Unorthodox, fearless, utterly devoted to the team yet still lost in the rapture of his own movement.
There is a glorious image from the Czech writer Milan Kundera which to me sums up McCaffrey’s state of mind as he raced down the verdant Croke Park highway like somebody had pressed the x30 fast-forward button on the Sky remote control.
“The man hunched over his motorcycle can focus only on the present instant of his flight; he is caught in a fragment of time cut out from both the past and the future; he is wrenched from the continuity of time; he is outside time; in other words he is in a state of ecstasy; in that state he is unaware of his age, his wife, his children, his worries, and so he has no fear.”
In other words, he is free.
McCaffrey uncaged, a two-legged cheetah in full flight, achieved that state of absolute liberation and self-expression. And in so doing, he lifted those watching out of slumps and slouches and made them, too, feel unshackled.
On those days he was a damburst of joy.
Recall him, chortling among all the stern, tense, glacial faces in the pre-match parade, his personality simply too alive to embrace the robotic dogma of the age.
Perhaps it is because his work as a doctor – dealing with authentic life and death issues – persuaded him that All-Ireland finals were days to savour and smell the roses.
McCaffrey, both because of his talent and body language was a singular ray of sunshine.
The news that he and Paul Mannion are returning to the Dublin panel feels like a victory for self-expression over slavish adherence to join-the-dots coaching manuals that diminish the spectacle.
Here are a radically imaginative design team arriving to give a jaded old building a face-lift.
There were powerful signs of renaissance at the end of summer in the rewards reaped by the triumphant daring of David Clifford and Shane Walsh and Seanie O’Shea, artists emerging from a defensive dystopia to reclaim the stage for the entertainers.

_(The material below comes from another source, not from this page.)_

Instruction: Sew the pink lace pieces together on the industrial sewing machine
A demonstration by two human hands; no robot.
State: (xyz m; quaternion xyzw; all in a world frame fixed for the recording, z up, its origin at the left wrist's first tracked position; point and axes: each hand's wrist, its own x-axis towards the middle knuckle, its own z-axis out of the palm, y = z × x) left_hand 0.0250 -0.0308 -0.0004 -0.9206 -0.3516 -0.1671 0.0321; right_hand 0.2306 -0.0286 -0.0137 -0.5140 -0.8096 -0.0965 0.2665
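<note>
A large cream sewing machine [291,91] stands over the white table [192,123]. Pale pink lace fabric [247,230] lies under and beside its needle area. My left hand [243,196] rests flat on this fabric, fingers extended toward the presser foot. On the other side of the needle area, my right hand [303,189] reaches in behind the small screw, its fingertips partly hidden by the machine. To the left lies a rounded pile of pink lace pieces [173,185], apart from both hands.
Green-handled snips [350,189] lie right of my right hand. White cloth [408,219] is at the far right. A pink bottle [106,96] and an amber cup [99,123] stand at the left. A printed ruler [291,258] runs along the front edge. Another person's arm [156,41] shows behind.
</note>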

Dessie Farrell’s jolting Sunday night announcement will surely accelerate the trend.
McCaffrey and Mannion – two bright men, strong personalities with rounded world views – will have been away a combined five years by the time Dublin suit up again.

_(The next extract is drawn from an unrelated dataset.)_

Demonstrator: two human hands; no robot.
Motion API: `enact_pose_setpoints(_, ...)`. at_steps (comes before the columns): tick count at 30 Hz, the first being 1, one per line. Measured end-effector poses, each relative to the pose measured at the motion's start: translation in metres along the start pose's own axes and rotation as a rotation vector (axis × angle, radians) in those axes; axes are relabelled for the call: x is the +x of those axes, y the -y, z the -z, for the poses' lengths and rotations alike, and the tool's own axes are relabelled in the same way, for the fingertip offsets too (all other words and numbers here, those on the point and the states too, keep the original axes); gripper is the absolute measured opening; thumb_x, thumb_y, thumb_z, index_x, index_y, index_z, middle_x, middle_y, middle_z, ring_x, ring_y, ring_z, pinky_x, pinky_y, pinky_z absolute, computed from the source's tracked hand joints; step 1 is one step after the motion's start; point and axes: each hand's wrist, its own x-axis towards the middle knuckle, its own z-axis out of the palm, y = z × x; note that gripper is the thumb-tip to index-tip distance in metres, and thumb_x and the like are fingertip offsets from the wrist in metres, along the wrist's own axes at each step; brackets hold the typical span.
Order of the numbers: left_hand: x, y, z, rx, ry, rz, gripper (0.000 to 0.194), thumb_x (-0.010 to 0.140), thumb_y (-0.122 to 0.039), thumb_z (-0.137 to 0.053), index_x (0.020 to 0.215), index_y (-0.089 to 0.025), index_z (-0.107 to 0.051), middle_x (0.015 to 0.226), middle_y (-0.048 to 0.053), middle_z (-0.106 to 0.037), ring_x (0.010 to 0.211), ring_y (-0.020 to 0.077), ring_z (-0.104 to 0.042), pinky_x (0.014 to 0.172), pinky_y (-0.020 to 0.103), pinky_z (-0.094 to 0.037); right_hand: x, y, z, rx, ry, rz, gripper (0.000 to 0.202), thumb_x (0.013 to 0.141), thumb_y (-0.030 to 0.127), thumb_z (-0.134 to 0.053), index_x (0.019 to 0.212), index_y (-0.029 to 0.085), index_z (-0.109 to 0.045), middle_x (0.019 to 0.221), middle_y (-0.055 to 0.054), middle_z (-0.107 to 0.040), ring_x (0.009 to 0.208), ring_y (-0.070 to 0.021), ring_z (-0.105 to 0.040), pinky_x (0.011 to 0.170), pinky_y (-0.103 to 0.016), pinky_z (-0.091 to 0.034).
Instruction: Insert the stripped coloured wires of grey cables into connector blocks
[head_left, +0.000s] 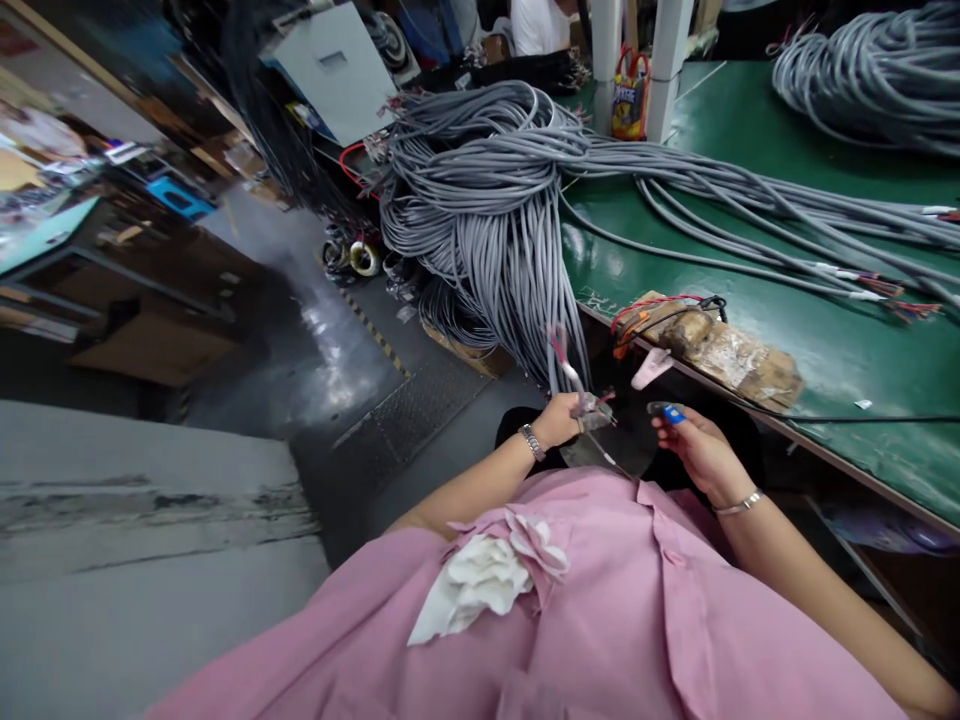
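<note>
In front of my pink shirt, my left hand [559, 420] is closed around the end of a grey cable [568, 370], whose thin coloured wires [600, 405] fan out past the fingers. To its right, apart from the cable, my right hand [697, 450] is closed. A small blue piece [673, 413] with a dark tip shows at its thumb and fingertips; whether it is a tool or a finger wrap I cannot make out. A big bundle of grey cables [487, 190] hangs over the table edge beyond my left hand.
On the green table [885, 370] lie a worn wooden block [735, 355] with an orange-handled tool [630, 330], and cables with bared ends [877, 285]. A cable coil [877, 80] sits at the far right. A grey box [330, 70] stands behind the bundle.
</note>
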Motion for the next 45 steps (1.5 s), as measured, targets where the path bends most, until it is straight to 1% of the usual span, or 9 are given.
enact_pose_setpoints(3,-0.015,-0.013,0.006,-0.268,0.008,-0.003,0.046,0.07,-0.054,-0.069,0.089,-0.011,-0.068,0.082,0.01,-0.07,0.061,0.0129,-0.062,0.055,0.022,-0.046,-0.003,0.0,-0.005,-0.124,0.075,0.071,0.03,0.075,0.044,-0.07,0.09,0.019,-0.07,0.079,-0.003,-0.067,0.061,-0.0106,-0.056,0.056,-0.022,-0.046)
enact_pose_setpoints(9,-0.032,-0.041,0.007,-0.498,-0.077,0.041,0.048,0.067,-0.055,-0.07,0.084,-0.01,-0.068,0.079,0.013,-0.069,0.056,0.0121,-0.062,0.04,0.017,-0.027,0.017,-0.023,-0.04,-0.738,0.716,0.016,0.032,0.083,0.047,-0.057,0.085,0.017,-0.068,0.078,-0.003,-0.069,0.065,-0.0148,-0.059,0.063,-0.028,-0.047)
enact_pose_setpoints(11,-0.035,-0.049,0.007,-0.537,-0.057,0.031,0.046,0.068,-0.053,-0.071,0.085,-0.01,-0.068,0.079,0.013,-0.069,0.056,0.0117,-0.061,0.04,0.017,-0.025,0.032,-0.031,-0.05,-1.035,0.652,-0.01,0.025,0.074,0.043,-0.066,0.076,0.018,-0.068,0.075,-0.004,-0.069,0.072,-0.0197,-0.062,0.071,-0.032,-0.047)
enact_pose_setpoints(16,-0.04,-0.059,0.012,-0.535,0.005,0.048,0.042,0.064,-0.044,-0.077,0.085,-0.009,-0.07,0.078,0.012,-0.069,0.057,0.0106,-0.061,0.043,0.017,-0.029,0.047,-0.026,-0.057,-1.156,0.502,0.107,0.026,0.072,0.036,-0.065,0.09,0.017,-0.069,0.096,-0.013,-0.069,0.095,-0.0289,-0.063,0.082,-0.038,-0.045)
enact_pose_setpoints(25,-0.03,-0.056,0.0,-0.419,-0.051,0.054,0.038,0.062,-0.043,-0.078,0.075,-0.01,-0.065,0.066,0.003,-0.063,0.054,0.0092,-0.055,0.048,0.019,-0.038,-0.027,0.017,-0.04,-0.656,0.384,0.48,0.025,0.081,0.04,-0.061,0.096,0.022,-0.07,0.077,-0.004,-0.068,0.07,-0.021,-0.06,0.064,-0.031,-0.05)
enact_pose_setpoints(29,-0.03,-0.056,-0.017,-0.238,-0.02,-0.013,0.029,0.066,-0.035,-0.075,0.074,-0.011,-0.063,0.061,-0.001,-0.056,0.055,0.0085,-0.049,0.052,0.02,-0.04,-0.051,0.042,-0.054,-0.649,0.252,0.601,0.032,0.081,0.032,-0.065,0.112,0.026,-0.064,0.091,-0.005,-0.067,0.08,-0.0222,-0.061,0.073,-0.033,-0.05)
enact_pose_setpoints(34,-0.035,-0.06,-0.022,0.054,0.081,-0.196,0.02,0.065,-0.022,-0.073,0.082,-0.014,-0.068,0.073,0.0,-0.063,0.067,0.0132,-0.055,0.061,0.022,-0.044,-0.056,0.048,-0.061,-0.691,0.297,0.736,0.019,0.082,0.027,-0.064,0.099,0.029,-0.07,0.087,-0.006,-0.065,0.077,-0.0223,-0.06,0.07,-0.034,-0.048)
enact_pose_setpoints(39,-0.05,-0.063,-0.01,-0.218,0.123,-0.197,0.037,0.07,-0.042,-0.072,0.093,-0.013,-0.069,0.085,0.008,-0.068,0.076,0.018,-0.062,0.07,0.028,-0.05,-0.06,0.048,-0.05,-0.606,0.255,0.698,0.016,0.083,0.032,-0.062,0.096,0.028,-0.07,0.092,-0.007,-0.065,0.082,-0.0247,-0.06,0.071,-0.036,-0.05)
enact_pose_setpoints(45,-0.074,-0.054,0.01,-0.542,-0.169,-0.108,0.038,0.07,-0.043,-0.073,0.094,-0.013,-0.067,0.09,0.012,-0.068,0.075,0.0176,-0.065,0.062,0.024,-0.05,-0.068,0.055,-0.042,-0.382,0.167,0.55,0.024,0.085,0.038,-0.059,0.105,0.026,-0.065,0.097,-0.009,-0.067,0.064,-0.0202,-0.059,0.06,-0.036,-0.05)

There are no guarantees that McCaffrey can again showcase the electrifying combination of speed, ambition and skill that saw him elected as the 2015 Footballer of the Year.
Likewise, though Mannion has been an untouchable force on the club scene with Kilmacud, knee and ankle issues remain a challenge for the three-in-a-row All Star.
But this is no geriatric flight of fancy. Both are in their late generational talents in their athletic prime. Mannion turned 29 in May, McCaffrey joins him on that mark next month.
Jack Mac is some 16 years younger than the still standard-setting gridiron legend Tom Brady.
In his previous life as a Dublin footballer, his bullet train swallowing of the ground made other exceptional athletes look like they were running in treacle or tethered to a stake.
Opposing managers were unsure of whether to double-team the flying doctor, deploy tyre-shredders, or beg the cops to issue him with a licence-revoking 12 penalty points.
And now he’s returning for a sequel.
Football, it seems, can brace itself for another intoxicating tequila sunrise.